I own the micro, standard and XL. They are worth every penny. I was doing primarily skid work when I bought them, used them on raintight fittings for the most part. They work great on any fastener in exposed areas since they wont mar or warp the finish. I will say that I hardly use the standard 10" as the micro can open its mouth to 3/4 of its big brother.

But yah, great for racks, applying exta torque to screwdrivers or alan keys, fast repositioning and a slight ratchet action makes them a must have in my books.


----------



## Walkman (Aug 16, 2014)

chewy said:


> I was actually talking about these as opposed to channellocks. http://www.amazon.com/gp/aw/d/B000X...200_QL40&qid=1410549947&sr=8-2#ref=mp_s_a_1_2


:blush:


----------



## Big John (May 23, 2010)

I've got a small and large pair, and really like mine, I use them for 95% of the things I used to use an adjustable for. They're also really useful for straightening damaged components because the jaws are totally non-marring and the compound-action gives you a huge force multiplier for bending things back into shape.

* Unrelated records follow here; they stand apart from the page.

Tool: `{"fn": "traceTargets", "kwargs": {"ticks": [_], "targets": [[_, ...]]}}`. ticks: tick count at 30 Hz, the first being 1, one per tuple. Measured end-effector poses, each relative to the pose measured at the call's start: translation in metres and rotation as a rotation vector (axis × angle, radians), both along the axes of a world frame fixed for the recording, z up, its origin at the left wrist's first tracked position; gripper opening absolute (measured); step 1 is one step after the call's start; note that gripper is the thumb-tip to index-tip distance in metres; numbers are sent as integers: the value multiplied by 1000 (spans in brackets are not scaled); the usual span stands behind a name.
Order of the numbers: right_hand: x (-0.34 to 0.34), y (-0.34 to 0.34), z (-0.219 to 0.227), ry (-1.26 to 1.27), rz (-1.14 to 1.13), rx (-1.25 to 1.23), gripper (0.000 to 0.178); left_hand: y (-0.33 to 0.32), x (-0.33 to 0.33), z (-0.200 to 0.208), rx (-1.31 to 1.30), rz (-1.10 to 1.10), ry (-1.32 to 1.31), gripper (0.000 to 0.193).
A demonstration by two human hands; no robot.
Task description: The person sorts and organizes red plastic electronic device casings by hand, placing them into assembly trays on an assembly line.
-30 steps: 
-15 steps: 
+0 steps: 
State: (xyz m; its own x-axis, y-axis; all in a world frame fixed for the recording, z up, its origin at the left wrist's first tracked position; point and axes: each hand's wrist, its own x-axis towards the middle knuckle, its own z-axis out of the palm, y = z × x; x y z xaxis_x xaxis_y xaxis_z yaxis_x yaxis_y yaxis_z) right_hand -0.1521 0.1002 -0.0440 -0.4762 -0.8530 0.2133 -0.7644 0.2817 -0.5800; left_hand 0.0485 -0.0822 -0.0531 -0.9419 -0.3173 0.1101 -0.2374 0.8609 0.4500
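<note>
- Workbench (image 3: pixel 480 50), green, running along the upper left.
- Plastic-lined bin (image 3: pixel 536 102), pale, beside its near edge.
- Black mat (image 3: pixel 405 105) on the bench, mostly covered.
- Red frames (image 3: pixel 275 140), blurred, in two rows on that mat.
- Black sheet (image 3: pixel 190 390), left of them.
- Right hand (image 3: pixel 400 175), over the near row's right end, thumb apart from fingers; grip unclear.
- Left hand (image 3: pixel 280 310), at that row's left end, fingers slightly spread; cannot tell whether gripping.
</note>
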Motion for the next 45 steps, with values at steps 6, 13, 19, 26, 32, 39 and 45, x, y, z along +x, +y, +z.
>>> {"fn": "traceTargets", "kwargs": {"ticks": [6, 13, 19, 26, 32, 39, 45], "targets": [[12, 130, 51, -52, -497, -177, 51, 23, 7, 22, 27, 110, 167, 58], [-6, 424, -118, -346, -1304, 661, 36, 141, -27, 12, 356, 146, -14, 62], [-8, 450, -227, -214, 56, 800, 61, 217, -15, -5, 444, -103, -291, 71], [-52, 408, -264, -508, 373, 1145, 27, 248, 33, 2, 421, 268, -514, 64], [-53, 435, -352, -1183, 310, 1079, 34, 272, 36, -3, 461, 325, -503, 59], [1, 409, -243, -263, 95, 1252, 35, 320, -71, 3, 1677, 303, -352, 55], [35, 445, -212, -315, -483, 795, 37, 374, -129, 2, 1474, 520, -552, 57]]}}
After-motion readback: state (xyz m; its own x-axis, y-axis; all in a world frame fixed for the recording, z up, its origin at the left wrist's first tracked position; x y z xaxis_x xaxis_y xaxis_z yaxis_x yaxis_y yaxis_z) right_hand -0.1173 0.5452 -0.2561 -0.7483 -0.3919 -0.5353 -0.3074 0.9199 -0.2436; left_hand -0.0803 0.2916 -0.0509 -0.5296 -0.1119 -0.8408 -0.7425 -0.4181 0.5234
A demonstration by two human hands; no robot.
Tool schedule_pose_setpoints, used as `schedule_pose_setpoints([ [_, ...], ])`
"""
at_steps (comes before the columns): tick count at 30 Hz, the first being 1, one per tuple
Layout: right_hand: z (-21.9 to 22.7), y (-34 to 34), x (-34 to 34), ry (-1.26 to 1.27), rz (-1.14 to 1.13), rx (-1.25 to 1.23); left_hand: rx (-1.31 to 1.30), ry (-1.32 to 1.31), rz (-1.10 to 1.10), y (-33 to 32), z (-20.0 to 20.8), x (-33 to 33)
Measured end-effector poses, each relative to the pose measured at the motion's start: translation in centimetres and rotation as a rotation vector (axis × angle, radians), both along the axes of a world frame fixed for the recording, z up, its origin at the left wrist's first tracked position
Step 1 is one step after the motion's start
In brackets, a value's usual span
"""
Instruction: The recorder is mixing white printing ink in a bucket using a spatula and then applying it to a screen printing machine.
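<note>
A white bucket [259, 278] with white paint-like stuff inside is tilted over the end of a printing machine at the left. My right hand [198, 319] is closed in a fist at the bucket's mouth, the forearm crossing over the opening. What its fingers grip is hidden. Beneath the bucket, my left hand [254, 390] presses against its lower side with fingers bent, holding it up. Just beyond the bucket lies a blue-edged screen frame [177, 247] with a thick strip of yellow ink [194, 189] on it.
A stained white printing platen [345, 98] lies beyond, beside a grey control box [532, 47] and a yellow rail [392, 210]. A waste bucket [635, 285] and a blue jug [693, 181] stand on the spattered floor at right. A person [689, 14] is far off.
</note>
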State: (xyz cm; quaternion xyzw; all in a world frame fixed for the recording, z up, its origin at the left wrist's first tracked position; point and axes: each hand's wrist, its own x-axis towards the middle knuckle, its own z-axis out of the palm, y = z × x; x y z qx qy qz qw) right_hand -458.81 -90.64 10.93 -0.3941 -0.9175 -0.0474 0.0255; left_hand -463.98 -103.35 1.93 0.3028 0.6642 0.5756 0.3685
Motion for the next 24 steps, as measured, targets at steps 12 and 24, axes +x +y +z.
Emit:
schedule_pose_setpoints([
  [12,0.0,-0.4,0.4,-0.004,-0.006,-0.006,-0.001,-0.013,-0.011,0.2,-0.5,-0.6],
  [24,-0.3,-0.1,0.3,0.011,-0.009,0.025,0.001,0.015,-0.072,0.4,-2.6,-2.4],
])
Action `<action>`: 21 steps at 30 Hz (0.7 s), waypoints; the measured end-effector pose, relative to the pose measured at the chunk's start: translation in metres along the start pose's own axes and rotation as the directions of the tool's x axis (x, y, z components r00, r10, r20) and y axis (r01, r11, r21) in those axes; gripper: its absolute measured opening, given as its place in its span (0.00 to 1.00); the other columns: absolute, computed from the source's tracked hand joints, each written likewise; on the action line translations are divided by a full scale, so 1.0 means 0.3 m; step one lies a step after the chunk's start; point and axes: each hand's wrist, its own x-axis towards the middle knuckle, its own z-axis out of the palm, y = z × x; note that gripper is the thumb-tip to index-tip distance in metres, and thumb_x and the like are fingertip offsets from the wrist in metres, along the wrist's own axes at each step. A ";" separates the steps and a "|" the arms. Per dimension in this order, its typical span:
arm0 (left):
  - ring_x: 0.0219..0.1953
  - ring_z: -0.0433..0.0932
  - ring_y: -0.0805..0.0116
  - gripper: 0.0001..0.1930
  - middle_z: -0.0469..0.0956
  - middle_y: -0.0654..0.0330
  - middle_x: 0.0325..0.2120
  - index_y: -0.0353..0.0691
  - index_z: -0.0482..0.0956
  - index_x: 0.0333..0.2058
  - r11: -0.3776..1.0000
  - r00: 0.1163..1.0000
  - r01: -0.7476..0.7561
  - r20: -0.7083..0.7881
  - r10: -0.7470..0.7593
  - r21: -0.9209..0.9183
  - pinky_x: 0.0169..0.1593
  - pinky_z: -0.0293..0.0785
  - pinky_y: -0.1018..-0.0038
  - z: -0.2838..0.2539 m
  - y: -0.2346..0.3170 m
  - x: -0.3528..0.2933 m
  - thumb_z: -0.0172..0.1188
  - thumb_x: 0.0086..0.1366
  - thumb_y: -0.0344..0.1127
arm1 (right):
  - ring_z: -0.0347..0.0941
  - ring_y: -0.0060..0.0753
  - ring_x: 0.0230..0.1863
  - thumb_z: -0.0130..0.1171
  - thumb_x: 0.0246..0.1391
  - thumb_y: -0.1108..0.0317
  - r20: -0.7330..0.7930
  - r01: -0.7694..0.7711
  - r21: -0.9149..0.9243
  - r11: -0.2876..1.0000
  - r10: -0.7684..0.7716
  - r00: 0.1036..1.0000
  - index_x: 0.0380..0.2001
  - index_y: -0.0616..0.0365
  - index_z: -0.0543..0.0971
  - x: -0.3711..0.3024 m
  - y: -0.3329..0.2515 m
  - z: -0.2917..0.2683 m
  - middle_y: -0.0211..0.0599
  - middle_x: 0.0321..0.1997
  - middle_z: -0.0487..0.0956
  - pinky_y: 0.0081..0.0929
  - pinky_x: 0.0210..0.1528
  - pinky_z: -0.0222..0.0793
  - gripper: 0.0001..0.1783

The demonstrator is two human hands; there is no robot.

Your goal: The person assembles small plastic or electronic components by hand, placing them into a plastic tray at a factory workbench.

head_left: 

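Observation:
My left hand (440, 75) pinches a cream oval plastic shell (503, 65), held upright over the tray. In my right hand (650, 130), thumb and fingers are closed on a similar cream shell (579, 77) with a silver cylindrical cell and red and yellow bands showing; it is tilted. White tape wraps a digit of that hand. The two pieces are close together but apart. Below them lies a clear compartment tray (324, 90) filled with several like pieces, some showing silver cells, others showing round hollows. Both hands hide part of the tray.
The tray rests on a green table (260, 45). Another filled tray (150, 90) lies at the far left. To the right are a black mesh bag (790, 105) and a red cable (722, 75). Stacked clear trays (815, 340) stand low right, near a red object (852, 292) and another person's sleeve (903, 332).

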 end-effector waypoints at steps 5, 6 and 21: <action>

Every once in a blue moon I run into a nut in a tight spot where an adjustable works better, but in those cases an open-end wrench works best anyway.


----------



## chewy (May 9, 2010)

Ok Im sold, Ill order the 10" its the same price as the 7" which I might get later also.


----------



## thoenew (Jan 17, 2012)

They work very well, they are a bit heavy tho


----------



## Walkman (Aug 16, 2014)

How much are they, about $50? Wait, how much is that in NZ money?


----------



## d-fi (Feb 21, 2011)

Replaced my adjustable with the small plier-wrench 2 years ago and haven't looked back. Grips nuts flat so it doesn't round them off and for it's size it can do a larger range of sizes compared with a traditional adjustable of the same size.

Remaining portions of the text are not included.